What you are asked to do ::
From the entries that follow, copy each line in which "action" appears.
##### Records to process
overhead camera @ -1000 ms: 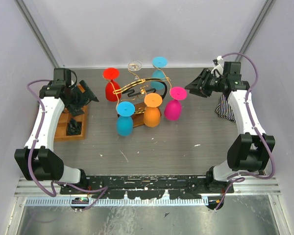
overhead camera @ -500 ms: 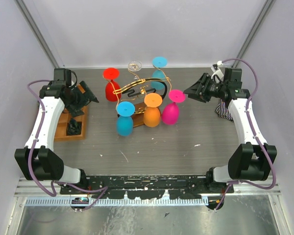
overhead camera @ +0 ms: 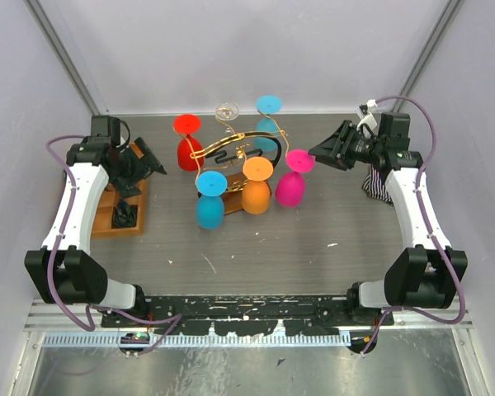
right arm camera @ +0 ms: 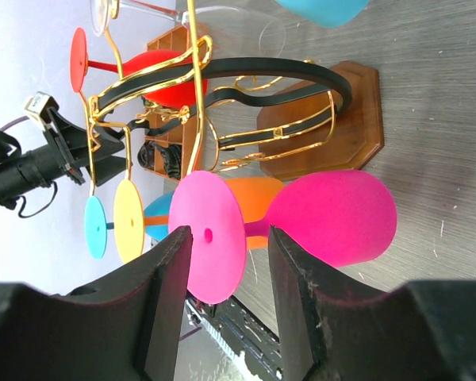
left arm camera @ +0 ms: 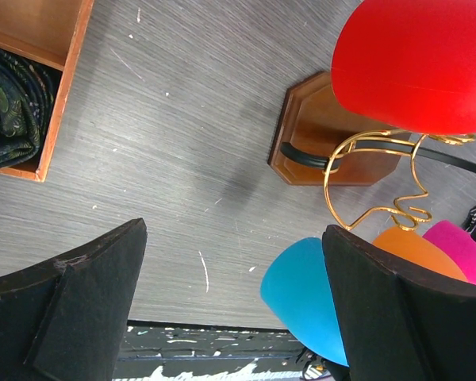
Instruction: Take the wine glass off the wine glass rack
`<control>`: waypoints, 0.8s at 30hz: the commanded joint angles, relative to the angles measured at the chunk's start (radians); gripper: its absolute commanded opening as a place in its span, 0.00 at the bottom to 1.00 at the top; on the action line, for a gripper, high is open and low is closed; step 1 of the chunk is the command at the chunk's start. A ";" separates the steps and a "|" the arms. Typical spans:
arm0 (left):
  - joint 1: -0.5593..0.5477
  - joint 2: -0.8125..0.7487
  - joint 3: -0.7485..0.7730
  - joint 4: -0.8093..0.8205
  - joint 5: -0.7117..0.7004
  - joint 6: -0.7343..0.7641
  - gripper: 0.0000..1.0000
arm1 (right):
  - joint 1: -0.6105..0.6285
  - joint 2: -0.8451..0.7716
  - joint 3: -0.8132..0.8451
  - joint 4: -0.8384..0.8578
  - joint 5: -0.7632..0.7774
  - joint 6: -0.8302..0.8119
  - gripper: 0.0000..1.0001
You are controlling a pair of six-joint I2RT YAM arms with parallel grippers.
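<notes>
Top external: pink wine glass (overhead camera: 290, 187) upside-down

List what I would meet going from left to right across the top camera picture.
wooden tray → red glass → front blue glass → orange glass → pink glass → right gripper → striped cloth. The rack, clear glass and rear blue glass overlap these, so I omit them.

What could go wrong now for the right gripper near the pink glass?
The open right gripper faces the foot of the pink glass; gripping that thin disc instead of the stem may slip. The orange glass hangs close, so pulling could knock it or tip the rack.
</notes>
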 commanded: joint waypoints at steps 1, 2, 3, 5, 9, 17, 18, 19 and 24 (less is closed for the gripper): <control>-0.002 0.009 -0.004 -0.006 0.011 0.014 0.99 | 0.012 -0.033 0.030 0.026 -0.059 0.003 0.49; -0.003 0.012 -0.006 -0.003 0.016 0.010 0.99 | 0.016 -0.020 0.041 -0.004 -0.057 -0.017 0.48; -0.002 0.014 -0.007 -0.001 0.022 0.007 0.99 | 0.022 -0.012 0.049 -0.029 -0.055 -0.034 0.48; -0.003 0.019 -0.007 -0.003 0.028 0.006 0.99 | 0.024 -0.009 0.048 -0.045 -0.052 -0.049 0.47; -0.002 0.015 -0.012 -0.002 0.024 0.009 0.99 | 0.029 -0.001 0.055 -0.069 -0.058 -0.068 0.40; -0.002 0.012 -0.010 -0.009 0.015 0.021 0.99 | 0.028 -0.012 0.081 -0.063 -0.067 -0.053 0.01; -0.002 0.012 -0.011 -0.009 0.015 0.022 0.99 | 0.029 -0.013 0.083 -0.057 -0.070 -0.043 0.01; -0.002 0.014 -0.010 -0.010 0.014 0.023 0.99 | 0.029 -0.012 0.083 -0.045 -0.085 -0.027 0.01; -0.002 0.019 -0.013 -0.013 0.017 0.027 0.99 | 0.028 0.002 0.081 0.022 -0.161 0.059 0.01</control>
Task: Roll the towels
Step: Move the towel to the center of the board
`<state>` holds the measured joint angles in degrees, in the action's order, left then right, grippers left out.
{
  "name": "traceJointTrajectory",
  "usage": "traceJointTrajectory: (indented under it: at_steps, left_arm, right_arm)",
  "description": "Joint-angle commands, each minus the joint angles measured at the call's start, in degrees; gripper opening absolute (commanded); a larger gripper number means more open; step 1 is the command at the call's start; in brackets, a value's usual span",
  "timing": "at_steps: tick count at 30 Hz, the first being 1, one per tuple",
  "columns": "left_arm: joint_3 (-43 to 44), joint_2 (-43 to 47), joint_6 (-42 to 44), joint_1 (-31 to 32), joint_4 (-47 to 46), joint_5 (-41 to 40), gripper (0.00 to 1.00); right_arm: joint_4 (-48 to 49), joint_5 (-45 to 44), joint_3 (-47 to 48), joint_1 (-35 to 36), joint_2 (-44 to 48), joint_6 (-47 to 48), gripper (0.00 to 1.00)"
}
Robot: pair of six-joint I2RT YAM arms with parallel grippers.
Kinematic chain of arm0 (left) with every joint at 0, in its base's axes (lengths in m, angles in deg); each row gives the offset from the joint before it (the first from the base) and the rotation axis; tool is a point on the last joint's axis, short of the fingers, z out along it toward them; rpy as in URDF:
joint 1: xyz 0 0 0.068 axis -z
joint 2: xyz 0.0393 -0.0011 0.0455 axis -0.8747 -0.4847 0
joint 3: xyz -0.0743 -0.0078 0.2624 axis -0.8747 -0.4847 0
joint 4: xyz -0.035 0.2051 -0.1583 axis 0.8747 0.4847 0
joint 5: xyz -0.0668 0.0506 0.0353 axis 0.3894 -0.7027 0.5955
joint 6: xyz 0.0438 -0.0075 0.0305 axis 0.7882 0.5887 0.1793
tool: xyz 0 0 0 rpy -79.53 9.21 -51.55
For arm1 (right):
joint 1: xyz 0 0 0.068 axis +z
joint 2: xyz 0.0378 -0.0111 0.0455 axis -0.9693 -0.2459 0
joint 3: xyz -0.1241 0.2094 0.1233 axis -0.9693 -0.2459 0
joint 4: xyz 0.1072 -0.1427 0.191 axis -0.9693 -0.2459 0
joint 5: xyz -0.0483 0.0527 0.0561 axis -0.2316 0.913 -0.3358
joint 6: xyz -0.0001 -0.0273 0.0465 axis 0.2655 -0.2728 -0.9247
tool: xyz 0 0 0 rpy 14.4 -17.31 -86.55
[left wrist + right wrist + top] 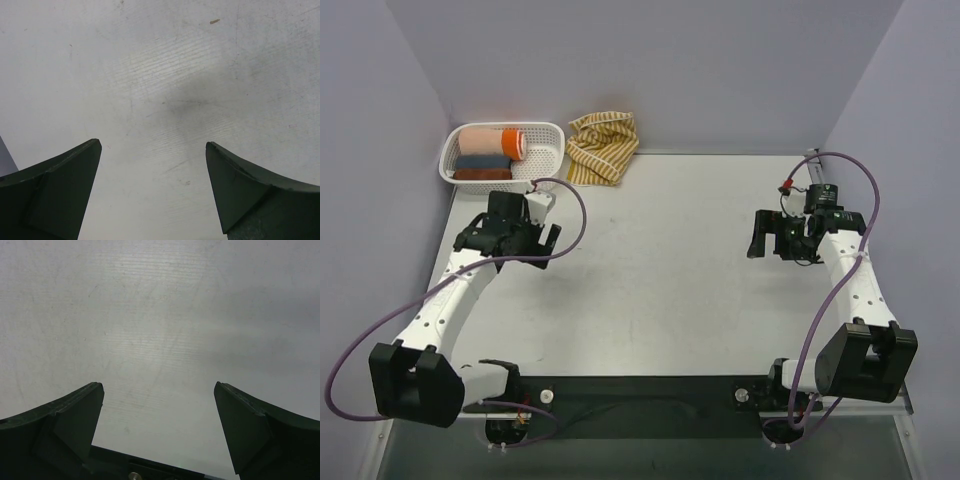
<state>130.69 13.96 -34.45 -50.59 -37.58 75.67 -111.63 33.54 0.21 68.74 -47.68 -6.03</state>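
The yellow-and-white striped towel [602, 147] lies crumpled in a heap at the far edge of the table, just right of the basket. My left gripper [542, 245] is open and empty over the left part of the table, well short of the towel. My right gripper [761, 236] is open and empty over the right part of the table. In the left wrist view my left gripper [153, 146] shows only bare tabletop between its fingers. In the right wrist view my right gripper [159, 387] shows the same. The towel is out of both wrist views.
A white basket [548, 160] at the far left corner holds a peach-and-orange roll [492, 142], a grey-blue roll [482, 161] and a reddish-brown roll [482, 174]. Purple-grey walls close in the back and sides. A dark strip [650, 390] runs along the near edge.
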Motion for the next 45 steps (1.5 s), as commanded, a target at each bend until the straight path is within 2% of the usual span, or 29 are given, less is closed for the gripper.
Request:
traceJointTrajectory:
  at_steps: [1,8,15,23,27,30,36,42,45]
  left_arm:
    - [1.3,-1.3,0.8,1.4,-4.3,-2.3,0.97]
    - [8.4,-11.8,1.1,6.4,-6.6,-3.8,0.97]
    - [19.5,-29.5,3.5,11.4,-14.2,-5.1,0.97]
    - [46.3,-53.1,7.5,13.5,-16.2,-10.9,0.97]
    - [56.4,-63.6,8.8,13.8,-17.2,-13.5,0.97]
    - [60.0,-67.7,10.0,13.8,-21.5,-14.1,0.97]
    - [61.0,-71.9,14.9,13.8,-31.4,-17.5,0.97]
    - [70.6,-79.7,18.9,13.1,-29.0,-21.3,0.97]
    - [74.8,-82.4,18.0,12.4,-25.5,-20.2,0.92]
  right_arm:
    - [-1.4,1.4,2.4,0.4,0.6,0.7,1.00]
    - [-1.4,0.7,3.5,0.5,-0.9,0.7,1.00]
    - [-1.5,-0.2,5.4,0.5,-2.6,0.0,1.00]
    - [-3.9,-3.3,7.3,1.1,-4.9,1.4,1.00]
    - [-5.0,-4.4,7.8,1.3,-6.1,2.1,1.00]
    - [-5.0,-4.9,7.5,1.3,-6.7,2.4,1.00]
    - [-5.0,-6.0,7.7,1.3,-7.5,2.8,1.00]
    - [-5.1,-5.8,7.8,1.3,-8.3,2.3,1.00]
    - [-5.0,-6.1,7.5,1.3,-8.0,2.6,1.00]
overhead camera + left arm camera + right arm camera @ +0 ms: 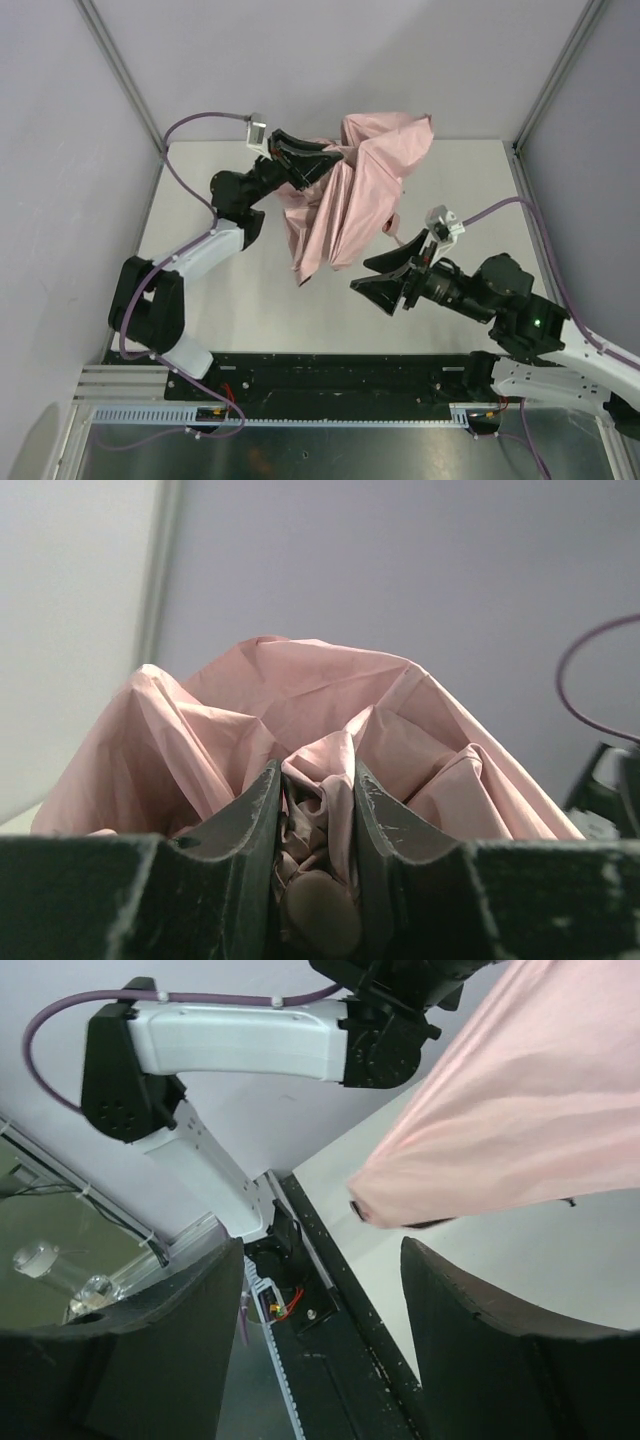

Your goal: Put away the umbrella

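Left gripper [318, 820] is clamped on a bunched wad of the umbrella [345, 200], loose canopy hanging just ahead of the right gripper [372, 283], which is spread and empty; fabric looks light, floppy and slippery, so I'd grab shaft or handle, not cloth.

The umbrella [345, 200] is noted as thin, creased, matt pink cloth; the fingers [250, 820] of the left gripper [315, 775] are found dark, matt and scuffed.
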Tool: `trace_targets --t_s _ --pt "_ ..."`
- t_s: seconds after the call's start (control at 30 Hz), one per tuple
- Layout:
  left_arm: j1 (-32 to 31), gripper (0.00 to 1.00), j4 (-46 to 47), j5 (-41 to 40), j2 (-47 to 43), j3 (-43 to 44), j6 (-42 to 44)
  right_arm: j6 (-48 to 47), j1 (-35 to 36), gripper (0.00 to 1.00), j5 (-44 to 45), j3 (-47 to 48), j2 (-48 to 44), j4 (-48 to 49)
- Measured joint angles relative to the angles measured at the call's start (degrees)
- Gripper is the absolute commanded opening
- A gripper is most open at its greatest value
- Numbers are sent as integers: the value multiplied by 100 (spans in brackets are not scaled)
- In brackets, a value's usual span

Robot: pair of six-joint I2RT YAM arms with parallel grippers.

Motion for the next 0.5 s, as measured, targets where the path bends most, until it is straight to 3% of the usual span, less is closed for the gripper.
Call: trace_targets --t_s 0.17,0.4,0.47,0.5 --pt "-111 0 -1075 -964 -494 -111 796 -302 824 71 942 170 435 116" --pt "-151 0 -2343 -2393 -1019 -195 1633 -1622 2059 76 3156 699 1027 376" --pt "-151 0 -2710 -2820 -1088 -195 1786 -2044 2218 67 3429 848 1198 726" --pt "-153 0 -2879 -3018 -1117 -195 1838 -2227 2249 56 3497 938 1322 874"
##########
Exercise result ::
`<control>`: waypoints, 0.8s at 30hz: the commanded joint angles, relative to the angles measured at the chunk's start (radians); gripper: its absolute commanded opening as a place in its span, 0.00 at the bottom to 1.00 at the top; on the action line, for a gripper, high is open and low is closed; step 1 of the chunk is the command at the chunk's start. A ";" separates the steps and a "|" the arms. Typical spans:
`<state>` holds the measured joint angles in degrees, in the action's order, left then right, grippers left out.

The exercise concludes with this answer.